La principale promesse de la conception-réalisation, pour la puissance publique, est de mieux maîtriser les coûts. Sauf que selon les architectes, pour les collectivités locales, le compte n’y est pas toujours. «A partir du moment où c’est l’entreprise qui chiffre le projet, nous sommes tous tributaires de ses estimations, parfois opaques», explique Thibault Robert.

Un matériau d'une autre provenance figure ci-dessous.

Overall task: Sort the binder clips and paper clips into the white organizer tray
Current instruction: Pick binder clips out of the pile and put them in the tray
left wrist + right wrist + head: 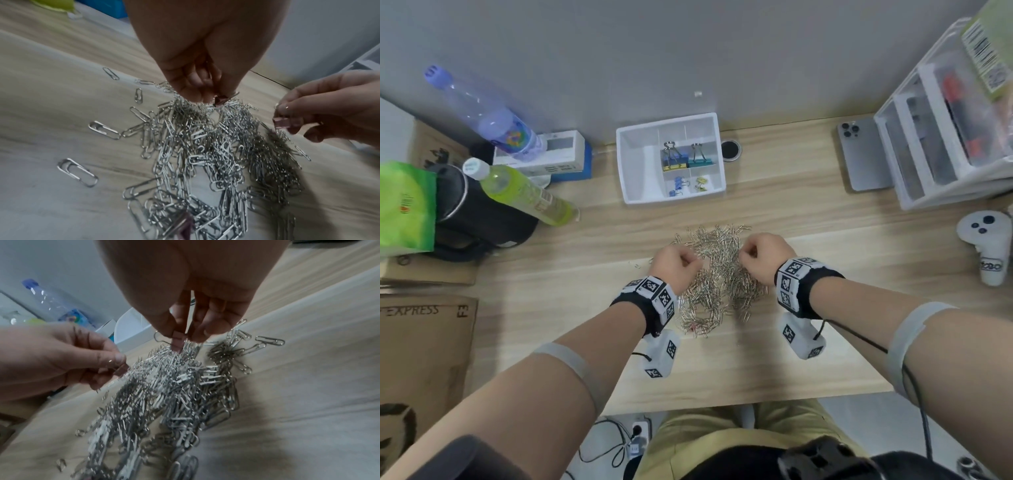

«Les coûts avancés par les entreprises générales sont de 15 à 20% supérieurs à ce que nous sommes capables de sortir en appels d’offres ouverts, assure Hugo Franck. L’architecte sait être force de proposition et trouver des alternatives tout au long de l’évolution d’un projet s’il le faut, sans remettre en cause sa qualité architecturale globale. C’est son job ! En conception-réalisation, il n’y a pas de contestation possible. L’entreprise décide et clôt trop souvent la discussion».
Consultation anticipée
L’Ordre des architectes, de son côté, n’est pas plus enthousiaste : «Lorsque l’on est assujetti à une entreprise, il est difficile d’exercer notre devoir de conseil, affirme Christine Leconte, présidente du Conseil national de l’Ordre des architectes. Il existe pourtant des alternatives intéressantes mais trop peu utilisées, essentiellement par méconnaissance, pour le conserver sans être ficelé par un projet, avant même que celui-ci ne soit dessiné : il s’agit de la consultation anticipée». Elle souligne que certaines sociétés, comme le bailleur social 3F, sont en train de la mettre en place.